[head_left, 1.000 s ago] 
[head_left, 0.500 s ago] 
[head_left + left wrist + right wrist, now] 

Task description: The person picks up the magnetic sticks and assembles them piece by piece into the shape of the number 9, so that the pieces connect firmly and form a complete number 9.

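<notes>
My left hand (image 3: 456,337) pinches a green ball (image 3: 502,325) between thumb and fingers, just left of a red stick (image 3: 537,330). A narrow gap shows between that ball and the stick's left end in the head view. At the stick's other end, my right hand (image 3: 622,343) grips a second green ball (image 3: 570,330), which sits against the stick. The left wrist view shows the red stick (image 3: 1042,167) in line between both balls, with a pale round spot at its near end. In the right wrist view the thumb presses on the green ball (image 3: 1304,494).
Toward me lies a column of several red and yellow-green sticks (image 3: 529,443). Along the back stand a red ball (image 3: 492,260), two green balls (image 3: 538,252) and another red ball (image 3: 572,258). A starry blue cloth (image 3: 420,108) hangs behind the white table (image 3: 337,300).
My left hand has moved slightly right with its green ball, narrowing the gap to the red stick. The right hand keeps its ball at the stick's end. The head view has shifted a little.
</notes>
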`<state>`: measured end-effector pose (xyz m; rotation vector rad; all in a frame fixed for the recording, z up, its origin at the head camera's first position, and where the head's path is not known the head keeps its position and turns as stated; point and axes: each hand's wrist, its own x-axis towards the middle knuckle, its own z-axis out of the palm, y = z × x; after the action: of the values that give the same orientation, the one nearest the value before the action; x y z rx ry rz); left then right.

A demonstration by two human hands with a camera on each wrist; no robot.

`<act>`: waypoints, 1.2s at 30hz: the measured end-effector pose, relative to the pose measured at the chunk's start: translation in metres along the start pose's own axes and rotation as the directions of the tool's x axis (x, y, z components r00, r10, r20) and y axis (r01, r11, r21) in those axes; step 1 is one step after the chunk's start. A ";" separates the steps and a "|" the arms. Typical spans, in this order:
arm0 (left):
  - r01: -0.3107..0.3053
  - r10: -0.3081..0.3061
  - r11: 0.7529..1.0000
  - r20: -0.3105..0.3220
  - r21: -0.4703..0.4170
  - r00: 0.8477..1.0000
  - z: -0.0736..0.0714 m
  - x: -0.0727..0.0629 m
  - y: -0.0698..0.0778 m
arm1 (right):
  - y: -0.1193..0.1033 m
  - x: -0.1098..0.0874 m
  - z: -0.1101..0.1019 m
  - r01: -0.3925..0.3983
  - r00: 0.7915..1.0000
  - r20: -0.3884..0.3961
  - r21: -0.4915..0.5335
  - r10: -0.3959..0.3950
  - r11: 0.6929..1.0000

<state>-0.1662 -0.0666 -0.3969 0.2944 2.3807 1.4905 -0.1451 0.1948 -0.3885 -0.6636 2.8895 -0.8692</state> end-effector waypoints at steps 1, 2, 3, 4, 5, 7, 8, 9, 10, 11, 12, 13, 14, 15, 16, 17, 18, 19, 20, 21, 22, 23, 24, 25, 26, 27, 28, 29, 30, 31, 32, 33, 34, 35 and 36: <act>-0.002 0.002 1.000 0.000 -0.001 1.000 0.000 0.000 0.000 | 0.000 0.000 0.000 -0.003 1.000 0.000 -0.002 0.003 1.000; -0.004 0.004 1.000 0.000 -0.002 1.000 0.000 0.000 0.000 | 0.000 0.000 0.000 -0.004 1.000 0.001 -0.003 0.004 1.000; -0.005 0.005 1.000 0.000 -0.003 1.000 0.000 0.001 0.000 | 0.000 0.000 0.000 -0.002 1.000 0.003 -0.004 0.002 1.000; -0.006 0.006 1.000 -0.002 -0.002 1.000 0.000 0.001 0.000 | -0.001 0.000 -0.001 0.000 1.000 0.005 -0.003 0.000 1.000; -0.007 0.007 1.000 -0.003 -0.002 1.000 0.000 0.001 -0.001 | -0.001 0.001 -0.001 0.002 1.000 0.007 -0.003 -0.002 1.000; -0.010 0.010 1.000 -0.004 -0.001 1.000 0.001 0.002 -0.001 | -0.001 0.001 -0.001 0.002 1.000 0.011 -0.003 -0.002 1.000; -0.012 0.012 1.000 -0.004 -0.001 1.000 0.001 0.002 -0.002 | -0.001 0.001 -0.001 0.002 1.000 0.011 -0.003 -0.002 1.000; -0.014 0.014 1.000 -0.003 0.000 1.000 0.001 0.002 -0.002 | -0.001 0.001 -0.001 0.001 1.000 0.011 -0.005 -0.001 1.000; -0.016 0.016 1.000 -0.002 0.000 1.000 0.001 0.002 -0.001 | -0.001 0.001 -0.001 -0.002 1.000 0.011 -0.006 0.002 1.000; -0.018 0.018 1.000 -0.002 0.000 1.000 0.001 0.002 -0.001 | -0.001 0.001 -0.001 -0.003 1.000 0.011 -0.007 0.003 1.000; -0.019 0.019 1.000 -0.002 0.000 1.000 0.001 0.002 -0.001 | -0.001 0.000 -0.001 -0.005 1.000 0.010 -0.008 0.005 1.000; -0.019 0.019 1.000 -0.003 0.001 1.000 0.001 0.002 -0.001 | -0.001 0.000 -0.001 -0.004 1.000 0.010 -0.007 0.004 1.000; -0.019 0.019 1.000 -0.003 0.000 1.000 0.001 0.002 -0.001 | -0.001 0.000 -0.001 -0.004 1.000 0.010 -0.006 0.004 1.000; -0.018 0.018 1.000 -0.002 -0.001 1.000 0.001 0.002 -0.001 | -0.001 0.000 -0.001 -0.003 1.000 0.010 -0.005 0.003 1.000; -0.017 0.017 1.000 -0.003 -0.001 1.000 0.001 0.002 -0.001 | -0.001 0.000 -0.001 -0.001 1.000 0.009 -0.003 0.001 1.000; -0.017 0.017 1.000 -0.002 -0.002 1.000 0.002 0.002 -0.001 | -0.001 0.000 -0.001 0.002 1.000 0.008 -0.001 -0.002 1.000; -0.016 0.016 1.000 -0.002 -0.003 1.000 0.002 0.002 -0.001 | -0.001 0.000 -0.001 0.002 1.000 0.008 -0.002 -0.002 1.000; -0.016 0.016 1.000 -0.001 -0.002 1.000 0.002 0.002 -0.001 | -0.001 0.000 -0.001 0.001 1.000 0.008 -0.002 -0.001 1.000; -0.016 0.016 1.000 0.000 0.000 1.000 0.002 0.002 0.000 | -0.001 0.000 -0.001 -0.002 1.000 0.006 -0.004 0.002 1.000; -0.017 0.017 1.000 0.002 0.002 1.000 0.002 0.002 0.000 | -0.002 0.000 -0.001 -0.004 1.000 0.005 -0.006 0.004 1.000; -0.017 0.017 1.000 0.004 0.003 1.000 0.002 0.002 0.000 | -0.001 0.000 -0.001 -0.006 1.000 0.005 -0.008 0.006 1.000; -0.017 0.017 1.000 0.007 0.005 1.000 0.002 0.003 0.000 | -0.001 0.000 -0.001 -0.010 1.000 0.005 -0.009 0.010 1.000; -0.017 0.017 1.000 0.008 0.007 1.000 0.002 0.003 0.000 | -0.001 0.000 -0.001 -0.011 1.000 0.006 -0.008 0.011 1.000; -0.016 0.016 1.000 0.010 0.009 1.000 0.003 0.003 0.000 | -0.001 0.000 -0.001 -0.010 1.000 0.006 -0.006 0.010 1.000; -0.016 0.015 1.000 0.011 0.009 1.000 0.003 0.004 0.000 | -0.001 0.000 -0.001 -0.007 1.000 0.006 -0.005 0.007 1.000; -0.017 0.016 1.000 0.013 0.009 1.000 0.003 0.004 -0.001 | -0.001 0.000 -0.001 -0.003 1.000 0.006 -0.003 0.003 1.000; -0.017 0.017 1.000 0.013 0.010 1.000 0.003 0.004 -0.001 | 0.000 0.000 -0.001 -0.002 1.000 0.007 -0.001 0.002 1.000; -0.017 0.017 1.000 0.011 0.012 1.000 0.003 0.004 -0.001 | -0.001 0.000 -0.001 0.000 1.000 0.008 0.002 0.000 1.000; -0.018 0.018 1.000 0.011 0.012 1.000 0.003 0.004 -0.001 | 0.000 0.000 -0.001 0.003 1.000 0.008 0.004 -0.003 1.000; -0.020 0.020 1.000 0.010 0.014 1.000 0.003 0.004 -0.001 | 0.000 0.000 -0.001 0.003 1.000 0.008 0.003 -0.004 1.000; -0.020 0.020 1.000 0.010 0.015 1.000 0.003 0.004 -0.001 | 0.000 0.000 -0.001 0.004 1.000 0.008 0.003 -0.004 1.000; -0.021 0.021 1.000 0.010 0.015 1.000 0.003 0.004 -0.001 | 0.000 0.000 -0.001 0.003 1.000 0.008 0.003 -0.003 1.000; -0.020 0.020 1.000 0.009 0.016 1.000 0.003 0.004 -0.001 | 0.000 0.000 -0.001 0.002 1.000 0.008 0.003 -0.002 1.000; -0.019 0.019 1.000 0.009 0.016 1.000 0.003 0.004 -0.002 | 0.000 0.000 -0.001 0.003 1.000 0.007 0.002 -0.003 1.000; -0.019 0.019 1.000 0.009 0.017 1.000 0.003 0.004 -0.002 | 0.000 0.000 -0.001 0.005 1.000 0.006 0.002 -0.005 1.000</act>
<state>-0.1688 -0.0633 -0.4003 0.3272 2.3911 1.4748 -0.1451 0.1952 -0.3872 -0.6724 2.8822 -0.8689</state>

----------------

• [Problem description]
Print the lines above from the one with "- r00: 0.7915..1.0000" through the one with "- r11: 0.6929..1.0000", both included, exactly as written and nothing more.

• [Response to this exercise]
  - r00: 0.7915..1.0000
  - r20: -0.3884..0.3961
  - r21: -0.4915..0.5335
  - r10: -0.3959..0.3950
  - r11: 0.6929..1.0000

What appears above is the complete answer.